For instance, a few months back I made a change to a 63M row table
(um, Oracle)

was: create table ratings (userid number, movieid number, rating
number, primary key (userid, movieid) )
became: create table ratings (userid number, movieid number, rating
number, primary key (userid, movieid ) )
organization index compress;

each user id had typically 150 to 5000 rows.
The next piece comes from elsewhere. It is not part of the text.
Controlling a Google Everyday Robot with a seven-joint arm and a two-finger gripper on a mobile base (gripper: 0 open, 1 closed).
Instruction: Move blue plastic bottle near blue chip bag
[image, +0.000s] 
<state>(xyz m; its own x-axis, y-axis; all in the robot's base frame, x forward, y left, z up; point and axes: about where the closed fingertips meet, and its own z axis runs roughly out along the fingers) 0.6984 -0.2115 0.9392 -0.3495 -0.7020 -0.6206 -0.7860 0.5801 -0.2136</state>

All data for a user is
loaded at the same time.

Changing the table to an index organized table had two significant
improvements
a) PK index & table data were folded together, reducing accesses and
dataspace requirements.
b) each user's data was localized to a smaller number of pages.

Together, these resulted in a 50% average reduction in time to load a
user.

Before converting to the indexed table, I experimented with a manual
packing of data -- this by itself reduced access time by 25%.

As for Ann's comments -- I vote for the add-options-to-gbak method.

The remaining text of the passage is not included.